------ WORKING DATA

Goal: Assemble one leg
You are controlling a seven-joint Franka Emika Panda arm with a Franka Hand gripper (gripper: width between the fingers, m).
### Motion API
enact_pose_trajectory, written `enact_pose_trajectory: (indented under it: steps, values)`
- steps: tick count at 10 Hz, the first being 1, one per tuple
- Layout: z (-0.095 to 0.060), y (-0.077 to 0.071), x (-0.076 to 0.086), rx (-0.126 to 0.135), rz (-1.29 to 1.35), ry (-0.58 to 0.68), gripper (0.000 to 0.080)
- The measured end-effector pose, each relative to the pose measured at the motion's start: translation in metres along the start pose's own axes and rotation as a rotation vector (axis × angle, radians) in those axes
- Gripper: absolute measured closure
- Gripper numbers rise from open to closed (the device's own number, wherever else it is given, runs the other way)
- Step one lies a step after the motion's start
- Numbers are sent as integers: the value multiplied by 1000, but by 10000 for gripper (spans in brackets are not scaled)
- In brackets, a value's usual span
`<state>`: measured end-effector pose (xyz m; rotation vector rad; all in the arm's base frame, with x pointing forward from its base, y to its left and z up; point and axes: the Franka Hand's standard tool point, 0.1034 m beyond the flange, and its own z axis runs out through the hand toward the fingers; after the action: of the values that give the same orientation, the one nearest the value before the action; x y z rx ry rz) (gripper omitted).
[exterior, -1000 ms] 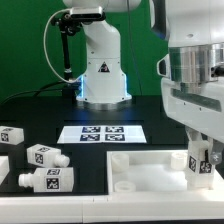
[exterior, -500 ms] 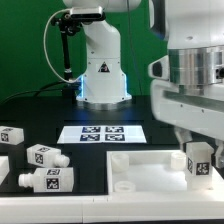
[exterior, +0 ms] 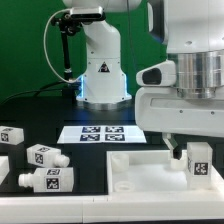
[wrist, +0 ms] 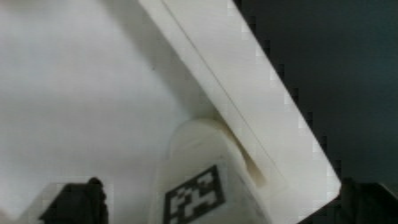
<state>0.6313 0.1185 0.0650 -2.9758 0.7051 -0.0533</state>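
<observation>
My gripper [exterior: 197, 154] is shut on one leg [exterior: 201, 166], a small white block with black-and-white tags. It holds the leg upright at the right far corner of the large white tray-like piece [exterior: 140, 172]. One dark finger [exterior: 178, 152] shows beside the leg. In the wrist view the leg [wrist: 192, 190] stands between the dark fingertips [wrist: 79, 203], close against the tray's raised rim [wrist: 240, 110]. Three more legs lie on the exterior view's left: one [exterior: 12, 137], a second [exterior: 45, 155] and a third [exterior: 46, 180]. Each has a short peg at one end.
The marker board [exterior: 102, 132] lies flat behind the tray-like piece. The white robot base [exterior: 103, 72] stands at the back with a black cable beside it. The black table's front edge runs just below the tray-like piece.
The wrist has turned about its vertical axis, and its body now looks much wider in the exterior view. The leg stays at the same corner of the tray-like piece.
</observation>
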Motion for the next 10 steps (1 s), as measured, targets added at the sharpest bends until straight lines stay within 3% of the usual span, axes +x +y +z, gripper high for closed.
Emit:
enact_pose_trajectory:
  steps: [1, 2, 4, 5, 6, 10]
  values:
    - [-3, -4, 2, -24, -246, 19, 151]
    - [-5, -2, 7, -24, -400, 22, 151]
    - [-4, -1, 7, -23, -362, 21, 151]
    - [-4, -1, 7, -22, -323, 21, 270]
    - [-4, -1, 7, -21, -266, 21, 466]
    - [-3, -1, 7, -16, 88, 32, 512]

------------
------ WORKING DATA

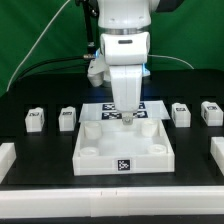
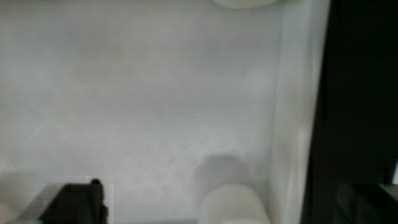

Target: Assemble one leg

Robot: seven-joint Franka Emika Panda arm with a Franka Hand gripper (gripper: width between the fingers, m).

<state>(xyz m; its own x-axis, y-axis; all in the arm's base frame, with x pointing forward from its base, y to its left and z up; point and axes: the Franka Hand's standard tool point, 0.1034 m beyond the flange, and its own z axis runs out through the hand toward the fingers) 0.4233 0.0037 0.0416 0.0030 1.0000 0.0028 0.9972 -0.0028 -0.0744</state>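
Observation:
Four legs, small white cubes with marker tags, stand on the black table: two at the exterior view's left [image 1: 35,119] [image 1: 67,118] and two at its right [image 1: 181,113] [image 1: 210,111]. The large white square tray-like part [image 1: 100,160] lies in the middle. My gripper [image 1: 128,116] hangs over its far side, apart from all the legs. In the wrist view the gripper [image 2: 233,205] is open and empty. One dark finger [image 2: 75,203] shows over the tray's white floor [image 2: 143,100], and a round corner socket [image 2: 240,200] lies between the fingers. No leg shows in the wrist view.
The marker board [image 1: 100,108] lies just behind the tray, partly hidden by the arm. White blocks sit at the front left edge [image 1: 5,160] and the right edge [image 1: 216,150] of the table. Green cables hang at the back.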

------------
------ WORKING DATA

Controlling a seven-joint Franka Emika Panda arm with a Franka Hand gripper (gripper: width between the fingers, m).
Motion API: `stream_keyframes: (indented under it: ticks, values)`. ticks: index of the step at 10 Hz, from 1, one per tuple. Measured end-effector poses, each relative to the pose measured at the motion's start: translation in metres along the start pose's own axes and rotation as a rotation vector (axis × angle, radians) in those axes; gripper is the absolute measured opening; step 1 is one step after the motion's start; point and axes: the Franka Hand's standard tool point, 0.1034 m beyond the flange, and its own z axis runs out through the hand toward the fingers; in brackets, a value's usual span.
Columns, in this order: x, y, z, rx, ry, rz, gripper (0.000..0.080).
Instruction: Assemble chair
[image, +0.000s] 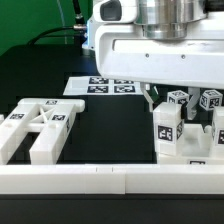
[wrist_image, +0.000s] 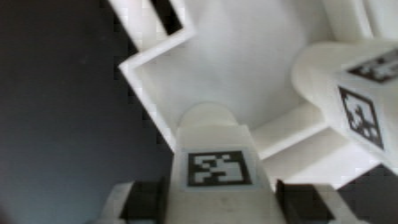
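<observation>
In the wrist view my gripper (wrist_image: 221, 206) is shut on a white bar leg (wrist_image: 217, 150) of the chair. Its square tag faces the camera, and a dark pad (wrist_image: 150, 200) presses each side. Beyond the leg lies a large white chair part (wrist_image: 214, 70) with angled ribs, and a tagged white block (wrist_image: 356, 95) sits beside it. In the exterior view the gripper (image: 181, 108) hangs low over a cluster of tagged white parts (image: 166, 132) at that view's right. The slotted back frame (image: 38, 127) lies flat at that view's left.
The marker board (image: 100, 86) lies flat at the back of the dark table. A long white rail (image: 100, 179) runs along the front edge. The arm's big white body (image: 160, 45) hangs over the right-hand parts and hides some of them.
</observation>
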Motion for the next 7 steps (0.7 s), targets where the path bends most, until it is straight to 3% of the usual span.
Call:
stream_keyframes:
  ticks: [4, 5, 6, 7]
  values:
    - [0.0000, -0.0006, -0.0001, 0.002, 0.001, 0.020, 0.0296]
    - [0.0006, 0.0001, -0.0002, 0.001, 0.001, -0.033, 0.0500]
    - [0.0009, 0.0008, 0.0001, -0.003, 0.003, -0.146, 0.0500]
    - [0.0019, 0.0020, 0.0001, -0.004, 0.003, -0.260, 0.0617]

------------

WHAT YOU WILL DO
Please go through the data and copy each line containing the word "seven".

SOLUTION TO THE PROBLEM
You are controlling a seven-joint Franka Emika Panda arm with a Franka Hand gripper (gripper: width between the fingers, m).
Robot: seven-joint Franka Emika Panda arm with a Franka Hand gripper (gripper: width between the fingers, m).
Controlling a seven-joint Franka Emika Panda arm with a Franka Hand gripper (gripper: width between the fingers, m).

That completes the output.